In This Issue
U.S. Dept of Education Releases New COVID-19 School Guidance
Join the "Digitally Divided,
Community United" Campaign
Elementary Teachers in Tennessee Explore Technology-Infused Project-Based Learning
Upcoming Webinar: First Steps in Project-Based Learning
Webinar Recording Available: Highlights for Creating a More Bilingual Texas
New Podcast Episode: Connecting with Students in the Virtual Biology Classroom
Employment Opportunities at IDRA
|
|
U.S. Dept of Education Releases New COVID-19 School Guidance
|
|
This month, the U.S. Department of Education released its second handbook of recommendations for how schools across the country can safely re-open for in-person learning and meet students’ needs. The first handbook, released in March 2021, focused on the school health-related safety protocols issued by the Centers for Disease Control (CDC).
Creating Safe and Healthy Learning Environments
In addition to following physical safety protocols, the U.S. Department of Education recommends schools work to do the following to create safe and healthy learning environments.
- Meet the basic needs of students, including by providing meals to students in all educational settings during the school year and the summer. This requires understanding community needs through surveys and other family engagement processes and responding appropriately with distribution sites and plans.
- Meet the social, emotional and mental health needs of students, including those from historically-marginalized student populations who may be experiencing the unique trauma of homelessness or involvement in the foster care or juvenile legal systems.
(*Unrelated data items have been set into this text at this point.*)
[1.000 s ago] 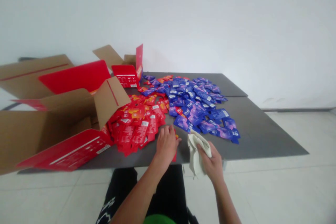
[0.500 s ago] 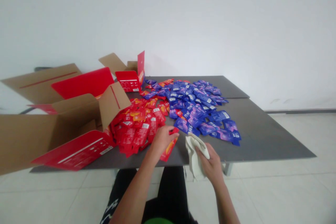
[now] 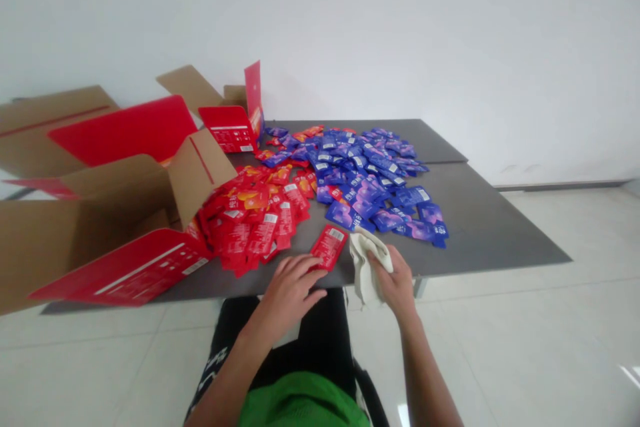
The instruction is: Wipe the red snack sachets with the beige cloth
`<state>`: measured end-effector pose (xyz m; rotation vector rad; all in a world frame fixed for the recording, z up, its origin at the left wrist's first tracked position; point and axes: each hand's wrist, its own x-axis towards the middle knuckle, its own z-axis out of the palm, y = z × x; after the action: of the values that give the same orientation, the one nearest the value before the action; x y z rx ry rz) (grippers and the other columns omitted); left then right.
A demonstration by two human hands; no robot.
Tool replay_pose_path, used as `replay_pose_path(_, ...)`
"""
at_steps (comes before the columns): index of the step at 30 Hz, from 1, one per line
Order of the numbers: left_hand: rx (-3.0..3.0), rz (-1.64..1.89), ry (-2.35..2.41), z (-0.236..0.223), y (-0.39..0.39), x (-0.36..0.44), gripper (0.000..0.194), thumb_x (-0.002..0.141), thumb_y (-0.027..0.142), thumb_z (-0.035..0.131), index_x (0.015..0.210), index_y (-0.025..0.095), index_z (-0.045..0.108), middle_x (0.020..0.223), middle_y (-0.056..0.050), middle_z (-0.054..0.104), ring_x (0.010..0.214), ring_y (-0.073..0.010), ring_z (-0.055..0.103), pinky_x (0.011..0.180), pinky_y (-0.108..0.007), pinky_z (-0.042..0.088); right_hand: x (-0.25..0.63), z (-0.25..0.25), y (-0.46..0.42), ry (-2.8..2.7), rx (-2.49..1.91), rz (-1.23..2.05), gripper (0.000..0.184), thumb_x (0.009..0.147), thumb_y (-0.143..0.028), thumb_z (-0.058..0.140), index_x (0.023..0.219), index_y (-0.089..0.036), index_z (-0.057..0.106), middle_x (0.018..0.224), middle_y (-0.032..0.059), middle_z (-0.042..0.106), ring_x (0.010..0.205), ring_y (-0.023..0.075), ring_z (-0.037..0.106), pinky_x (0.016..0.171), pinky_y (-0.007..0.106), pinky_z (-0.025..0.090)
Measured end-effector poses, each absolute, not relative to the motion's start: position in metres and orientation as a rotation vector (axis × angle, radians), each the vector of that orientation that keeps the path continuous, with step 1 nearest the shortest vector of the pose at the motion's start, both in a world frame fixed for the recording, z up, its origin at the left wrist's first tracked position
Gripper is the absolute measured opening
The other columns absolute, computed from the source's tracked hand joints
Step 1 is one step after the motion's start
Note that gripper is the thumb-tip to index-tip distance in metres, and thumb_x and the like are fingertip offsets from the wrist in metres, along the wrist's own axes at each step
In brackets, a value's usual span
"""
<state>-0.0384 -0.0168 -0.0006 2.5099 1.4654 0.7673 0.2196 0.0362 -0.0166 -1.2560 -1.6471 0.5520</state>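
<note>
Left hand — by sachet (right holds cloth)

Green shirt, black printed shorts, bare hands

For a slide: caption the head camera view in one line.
Left hand near a red sachet; right hand holds a cloth.
</note>
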Motion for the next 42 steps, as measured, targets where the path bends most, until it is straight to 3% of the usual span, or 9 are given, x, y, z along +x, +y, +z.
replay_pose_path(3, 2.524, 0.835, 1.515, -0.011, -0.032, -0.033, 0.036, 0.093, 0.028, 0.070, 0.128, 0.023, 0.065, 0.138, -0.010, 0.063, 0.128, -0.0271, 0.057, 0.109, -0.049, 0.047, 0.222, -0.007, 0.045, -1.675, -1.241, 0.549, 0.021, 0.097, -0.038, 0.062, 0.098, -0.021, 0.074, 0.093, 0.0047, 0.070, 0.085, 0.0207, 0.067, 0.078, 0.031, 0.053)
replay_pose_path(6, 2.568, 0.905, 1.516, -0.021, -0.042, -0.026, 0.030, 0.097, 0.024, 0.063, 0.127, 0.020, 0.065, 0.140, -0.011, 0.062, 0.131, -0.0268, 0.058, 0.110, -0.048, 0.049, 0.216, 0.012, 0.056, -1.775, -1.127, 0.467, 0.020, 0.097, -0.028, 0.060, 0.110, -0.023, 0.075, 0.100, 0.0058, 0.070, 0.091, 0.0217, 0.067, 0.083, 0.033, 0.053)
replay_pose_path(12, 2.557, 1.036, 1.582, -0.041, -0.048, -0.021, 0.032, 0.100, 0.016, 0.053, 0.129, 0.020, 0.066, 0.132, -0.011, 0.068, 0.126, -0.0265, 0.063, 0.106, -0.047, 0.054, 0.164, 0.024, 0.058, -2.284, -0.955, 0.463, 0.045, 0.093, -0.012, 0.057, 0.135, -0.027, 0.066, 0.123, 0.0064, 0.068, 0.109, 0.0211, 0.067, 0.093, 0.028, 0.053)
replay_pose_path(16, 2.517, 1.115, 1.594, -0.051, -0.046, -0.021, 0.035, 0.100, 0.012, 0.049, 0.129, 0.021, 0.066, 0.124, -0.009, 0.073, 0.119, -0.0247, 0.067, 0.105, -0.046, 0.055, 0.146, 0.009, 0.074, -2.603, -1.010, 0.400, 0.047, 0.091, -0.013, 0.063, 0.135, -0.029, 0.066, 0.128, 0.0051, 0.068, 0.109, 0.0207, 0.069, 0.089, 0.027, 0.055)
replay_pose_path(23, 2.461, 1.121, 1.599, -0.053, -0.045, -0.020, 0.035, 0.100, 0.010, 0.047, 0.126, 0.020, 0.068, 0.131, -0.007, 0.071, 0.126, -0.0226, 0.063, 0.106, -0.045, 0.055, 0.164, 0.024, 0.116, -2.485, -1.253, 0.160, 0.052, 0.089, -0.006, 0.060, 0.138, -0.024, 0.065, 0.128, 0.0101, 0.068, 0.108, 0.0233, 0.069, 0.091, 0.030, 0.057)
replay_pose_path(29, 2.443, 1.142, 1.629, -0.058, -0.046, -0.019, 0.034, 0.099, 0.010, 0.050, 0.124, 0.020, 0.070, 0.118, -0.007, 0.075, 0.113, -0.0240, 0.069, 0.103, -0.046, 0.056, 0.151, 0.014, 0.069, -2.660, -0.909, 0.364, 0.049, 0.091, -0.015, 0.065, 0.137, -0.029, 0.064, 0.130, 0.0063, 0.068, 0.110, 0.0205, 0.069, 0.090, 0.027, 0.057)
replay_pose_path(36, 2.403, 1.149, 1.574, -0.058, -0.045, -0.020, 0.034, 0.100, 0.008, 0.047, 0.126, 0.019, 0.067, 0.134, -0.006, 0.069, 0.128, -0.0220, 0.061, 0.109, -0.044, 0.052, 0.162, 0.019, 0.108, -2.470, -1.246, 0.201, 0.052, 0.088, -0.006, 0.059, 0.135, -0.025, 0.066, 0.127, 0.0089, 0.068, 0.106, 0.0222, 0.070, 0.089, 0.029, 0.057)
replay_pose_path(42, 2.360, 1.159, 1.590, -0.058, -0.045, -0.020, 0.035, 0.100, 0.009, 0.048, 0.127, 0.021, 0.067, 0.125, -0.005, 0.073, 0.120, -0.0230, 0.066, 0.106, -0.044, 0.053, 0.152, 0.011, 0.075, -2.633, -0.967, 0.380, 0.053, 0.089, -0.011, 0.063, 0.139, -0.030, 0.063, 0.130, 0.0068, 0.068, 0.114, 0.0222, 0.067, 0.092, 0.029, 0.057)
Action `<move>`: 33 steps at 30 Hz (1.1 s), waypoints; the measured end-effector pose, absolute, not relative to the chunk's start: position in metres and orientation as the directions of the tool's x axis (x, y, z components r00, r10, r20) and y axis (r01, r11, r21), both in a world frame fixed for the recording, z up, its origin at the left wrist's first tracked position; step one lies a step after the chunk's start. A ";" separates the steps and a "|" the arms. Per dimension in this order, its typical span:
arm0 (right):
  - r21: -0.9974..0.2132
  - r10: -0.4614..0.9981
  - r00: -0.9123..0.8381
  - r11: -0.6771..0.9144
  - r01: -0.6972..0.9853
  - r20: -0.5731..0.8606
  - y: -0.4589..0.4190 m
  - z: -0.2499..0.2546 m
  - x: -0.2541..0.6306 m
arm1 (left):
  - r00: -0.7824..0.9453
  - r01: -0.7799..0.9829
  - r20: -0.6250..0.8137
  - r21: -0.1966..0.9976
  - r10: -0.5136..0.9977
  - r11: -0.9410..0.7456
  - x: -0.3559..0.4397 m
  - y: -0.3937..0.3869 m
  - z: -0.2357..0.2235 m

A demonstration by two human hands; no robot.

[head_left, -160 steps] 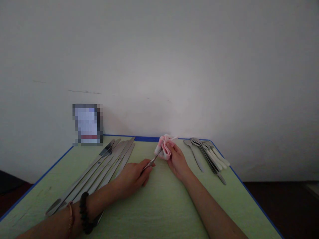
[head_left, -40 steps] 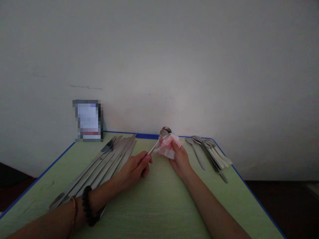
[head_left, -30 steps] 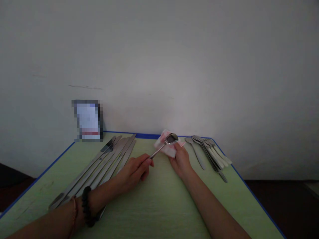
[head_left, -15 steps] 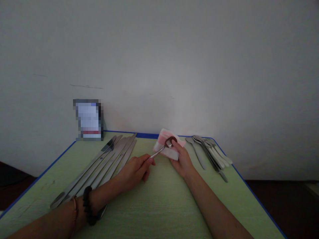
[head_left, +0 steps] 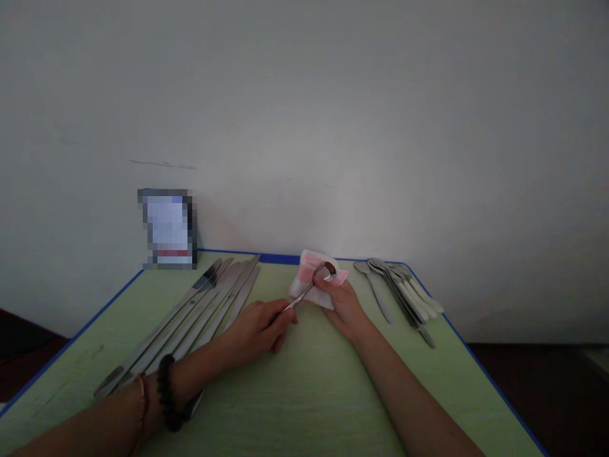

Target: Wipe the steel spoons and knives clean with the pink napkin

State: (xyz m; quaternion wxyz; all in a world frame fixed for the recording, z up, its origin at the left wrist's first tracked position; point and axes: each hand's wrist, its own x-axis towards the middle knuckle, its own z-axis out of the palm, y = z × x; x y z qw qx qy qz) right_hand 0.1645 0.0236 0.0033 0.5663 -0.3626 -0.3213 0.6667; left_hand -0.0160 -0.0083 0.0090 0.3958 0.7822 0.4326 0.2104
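Note:
A metal spoon [head_left: 301, 296] is pinched by the end of its handle in my left hand [head_left: 263, 325], its bowl pointing away to the right. Under that bowl lies a folded pink and white cloth [head_left: 307, 271], which my right hand [head_left: 343, 304] grips from the right. My right thumb rests over the spoon where handle and bowl meet, so the bowl is partly covered. Several table knives [head_left: 190, 324] lie side by side near my left forearm. One loose spoon [head_left: 378, 295] lies on the table just right of my right hand.
A pile of spoons and white-handled cutlery [head_left: 409, 292] lies by the right edge of the green table [head_left: 333, 393], which has blue edging. A blurred-out screen device [head_left: 167, 228] leans on the wall [head_left: 304, 127] at the back left.
My right thumb has moved left, from the spoon's bowl toward its neck. The cloth has shifted slightly left with my right hand. My left hand still holds the handle.

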 end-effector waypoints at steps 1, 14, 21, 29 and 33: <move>-0.843 0.988 -0.093 -0.151 -0.517 -0.120 0.024 0.003 0.164 | 0.544 0.512 -0.016 0.798 0.839 -0.317 -0.016 -0.009 0.010; -0.830 0.999 0.037 0.016 -0.557 -0.005 0.027 0.000 0.164 | 0.555 0.592 -0.026 0.714 0.832 -0.373 -0.014 -0.009 0.015; -0.838 0.991 -0.118 -0.112 -0.534 -0.058 0.023 0.002 0.168 | 0.569 0.439 -0.083 0.872 0.818 -0.217 -0.019 -0.008 0.005; -0.882 0.999 -0.035 -0.048 -0.470 -0.036 0.026 -0.007 0.163 | 0.564 0.521 -0.041 0.792 0.825 -0.317 -0.017 -0.008 0.009; -0.942 0.989 0.077 0.143 -0.305 0.125 0.030 -0.011 0.162 | 0.565 0.545 -0.041 0.768 0.824 -0.335 -0.018 -0.008 0.009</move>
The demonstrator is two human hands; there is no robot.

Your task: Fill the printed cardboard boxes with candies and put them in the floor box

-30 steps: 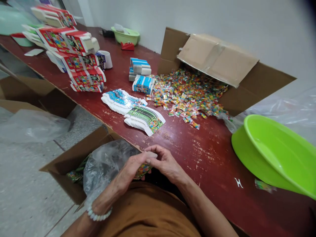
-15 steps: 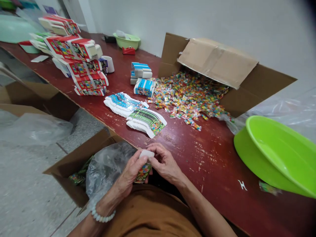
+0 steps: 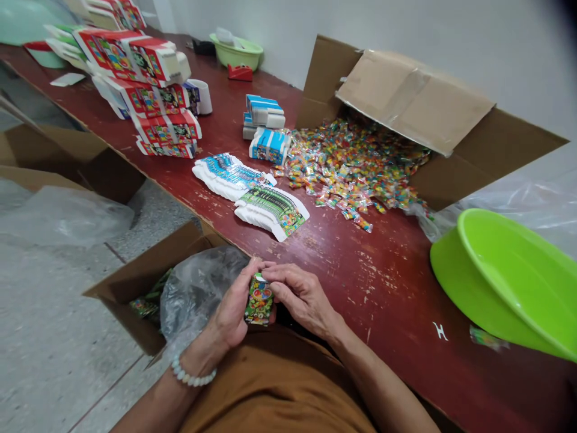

The guidance urges schools to ensure access to professionals like counselors, social workers and psychologists and to use research-based practices that focus on building relationships, strengthening family and student engagement, and creating culturally-sustaining learning environments.
- Provide all students with safe and inclusive schools that focus on developing response plans and building strong relationships, especially with chronically absent and “disengaged” students.
|
|
Addressing Lost Instructional Time
|
|
Without immediate interventions, lost instructional time could have a profound impact on many students. The handbook recommends that schools implement programs focused on accelerated instruction, tutoring and expanded learning time including out-of-school programs and summer learning.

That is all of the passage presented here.